Shriver -- a member of the Kennedy clan -- donated $300,000 of his own money Monday to his campaign to replace Zev Yaroslavsky, the 3rd District County Supervisor who will leave his seat due to term limits this year.

The move lifts the cap on individual donations to the campaigns of his three challengers. All three chose to limit their total expenditures to $1.4 million in exchange for lifting the individual cap on donations from $300 to $1,500.  

“Ultimately, we're going to do whatever we have to do to be competitive,” said Bill Carrick, Shriver’s chief campaign strategist.

“This is the first competitive Supervisors’ race in decades,” Carrick said. “We’re all in uncharted territory here.”

In 2002, voters imposed term limits on the five Supervisors, sometimes called the “five little kings” because of the amount of power each wields in a post that often ended only with retirement.

For the first time since that law passed, two incumbents -- Yaroslavsky and 1st District Supervisor Gloria Molina -- are barred from running for reelection, leaving their seats wide open. Molina was elected to the board in 1991, Yaroslavsky in 1994.

While Shriver has been accepting donations since he announced his bid in January, they have been limited to $300 per person because he opted not to voluntarily limit his campaign expenses to $1.4 million.

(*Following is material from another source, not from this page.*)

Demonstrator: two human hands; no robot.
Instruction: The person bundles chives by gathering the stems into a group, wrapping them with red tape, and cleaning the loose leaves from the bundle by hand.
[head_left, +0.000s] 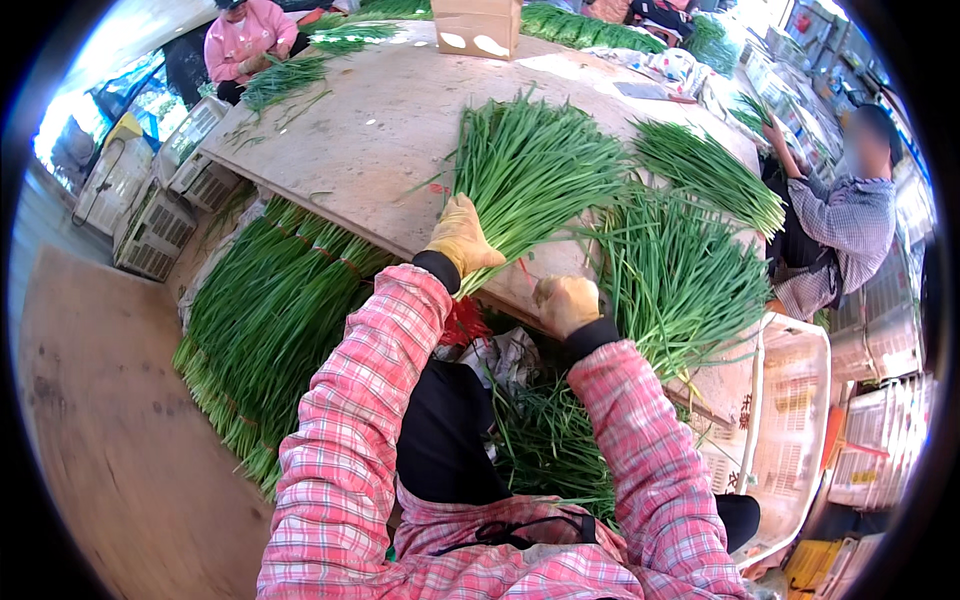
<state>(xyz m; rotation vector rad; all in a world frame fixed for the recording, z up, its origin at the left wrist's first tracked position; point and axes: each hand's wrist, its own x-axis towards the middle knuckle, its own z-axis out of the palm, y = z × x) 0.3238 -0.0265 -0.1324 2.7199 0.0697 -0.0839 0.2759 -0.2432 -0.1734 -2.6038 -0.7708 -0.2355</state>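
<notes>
My left hand (pixel 464 240), in a yellowish glove, grips a bunch of green chives (pixel 535 165) near its pale stem end. The leaves fan out over the wooden table (pixel 340 170), away from me. To its right, my gloved right hand (pixel 567 305) is closed at the table's near edge. A thin red tie (pixel 525 270) runs from beside the stems toward its fingers; the part inside the fist is hidden. Just right of that hand lies a loose heap of chives (pixel 685 275), with another bunch (pixel 710 175) beyond it. Red strands (pixel 462 322) hang below my left wrist.
Tied chive bundles (pixel 290 310) are stacked at lower left, and more greens (pixel 550 435) lie beneath the table by my lap. A white plastic crate (pixel 790 430) stands at right. A cardboard box (pixel 477 28) sits far back. Co-workers sit at right (pixel 840 215) and far left (pixel 250 45).
</notes>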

Carrick said $1.4 million is simply not enough to get Shriver’s message out to the nearly two million people -- more than half of whom are registered voters -- who live in the County’s 3 rd District, which includes Malibu, Santa Monica, Beverly Hills, Brentwood, Calabasas and part of the San Fernando Valley.

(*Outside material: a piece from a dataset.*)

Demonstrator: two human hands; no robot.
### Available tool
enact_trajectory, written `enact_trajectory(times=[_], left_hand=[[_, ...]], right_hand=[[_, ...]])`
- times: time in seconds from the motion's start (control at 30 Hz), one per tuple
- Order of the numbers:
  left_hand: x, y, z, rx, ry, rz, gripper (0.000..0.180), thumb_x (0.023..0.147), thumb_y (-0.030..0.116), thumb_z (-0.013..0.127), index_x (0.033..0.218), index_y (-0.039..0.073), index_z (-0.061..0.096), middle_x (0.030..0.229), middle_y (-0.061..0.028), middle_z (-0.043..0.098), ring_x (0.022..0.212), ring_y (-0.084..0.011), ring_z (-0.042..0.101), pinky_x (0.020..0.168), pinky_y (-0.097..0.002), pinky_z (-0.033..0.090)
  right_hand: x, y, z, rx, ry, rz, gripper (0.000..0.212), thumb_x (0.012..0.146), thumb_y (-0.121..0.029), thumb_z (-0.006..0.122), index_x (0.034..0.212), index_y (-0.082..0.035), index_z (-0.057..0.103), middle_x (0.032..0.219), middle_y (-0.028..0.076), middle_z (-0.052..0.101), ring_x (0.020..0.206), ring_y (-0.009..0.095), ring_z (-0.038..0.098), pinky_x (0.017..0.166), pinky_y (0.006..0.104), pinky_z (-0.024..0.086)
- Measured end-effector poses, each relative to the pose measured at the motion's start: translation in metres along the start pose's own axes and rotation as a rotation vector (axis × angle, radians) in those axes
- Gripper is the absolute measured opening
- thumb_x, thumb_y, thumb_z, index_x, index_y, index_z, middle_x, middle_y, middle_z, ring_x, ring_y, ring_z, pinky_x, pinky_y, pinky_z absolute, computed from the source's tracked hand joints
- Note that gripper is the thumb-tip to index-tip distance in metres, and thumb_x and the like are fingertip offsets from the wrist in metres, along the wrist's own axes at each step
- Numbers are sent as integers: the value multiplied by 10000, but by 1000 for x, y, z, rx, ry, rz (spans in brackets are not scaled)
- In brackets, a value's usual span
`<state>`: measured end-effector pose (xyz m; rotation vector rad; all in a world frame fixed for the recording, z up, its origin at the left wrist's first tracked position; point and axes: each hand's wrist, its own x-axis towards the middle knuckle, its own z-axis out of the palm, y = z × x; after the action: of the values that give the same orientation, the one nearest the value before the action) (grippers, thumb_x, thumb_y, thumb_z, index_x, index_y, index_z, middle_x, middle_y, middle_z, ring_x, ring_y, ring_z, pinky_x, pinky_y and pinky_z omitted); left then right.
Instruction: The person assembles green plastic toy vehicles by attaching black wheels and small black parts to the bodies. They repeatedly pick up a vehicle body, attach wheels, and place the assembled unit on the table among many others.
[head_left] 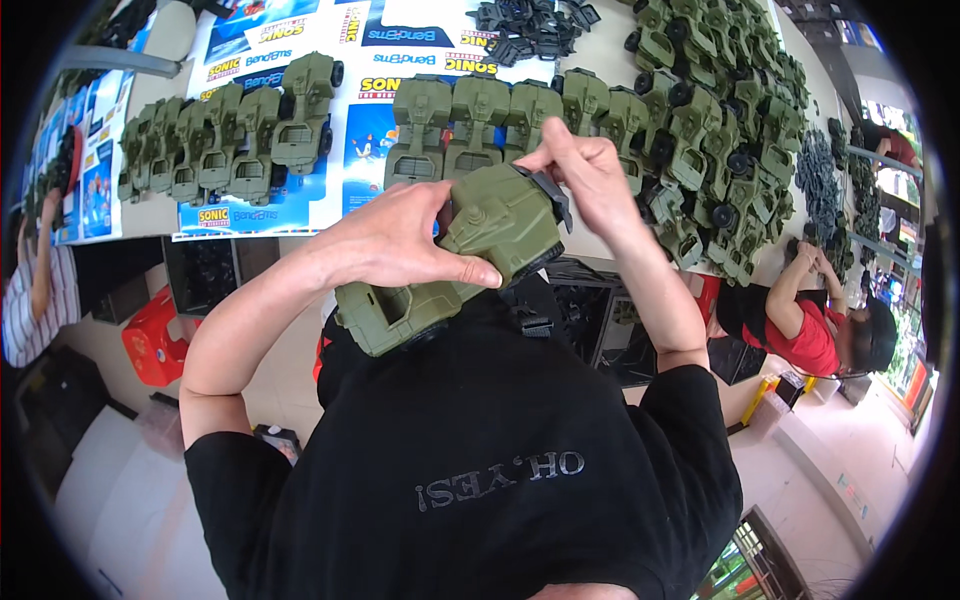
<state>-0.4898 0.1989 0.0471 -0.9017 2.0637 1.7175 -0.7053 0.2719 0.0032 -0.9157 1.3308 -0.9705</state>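
An olive-green toy truck (505, 225) with dark wheels is held tilted in front of my chest, just off the table's near edge. My left hand (395, 235) wraps round its middle, thumb lying along the near side. At the truck's right end sits a curved black plastic part (550, 195). My right hand (592, 180) is closed in a pinch on this part against the truck, thumb raised on top. The fingertips partly hide where the part meets the green body.
Green toy trucks stand in a row (240, 135) at left and another (480, 110) ahead, on printed sheets. A large pile of them (710, 140) covers the right side. Black parts (530, 25) lie at the back. Co-workers sit left and right; a red stool (155, 340) is below.
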Motion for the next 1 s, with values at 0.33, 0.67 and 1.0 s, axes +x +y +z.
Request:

Under a 2004 campaign finance law, any candidate that accepts the expenditure limit can accept individual donations as high as $1,500.

That’s exactly what Shriver’s opponent, former State legislator Sheila Kuehl has been doing.

According to campaign finance disclosure forms, Kuehl, who has been campaigning for County Supervisor since last March, has raised nearly half a million dollars.

Now that Shriver has donated his own money to his campaign, however, it eliminates the individual donation caps imposed on the other three candidates, although  they will still be limited to the $1.4 million in expenditures.

Earlier this month, when Shriver submitted documents to the County showing his intention to spend his own money on his campaign, Kuehl sent out an email to her supporters asking for $10,000 donations.

The other two contenders for Yaroslavsky’s seat, West Hollywood City Councilmember John Duran and former Malibu mayor Pamela Conley Ulich, had, like Kuehl, opted to limit their spending in exchange for higher donation limits.

Duran, to date, has raised $170,000 while Ulich, who is campaigning in protest of the “trend to spend” in politics, has raised about $50,000.

This isn’t the first time that Shriver has dipped into his own money to run for office. In 2004, when Shriver made his first bid for City Council, he shattered local records.

Shriver spent $373,000 on his successful City Council bid, $100,000 of which he loaned himself. (“Shriver Shatters Fundraising Record,” February 3, 2005)

The rest of the money Shriver got through individual donations of no more than $250 each, the City’s limit at the time on donations to political campaigns.

Those donations came from hundreds of people, including Oprah Winfrey, Barbara Streisand, Steven Spielberg and Shriver’s powerful relatives.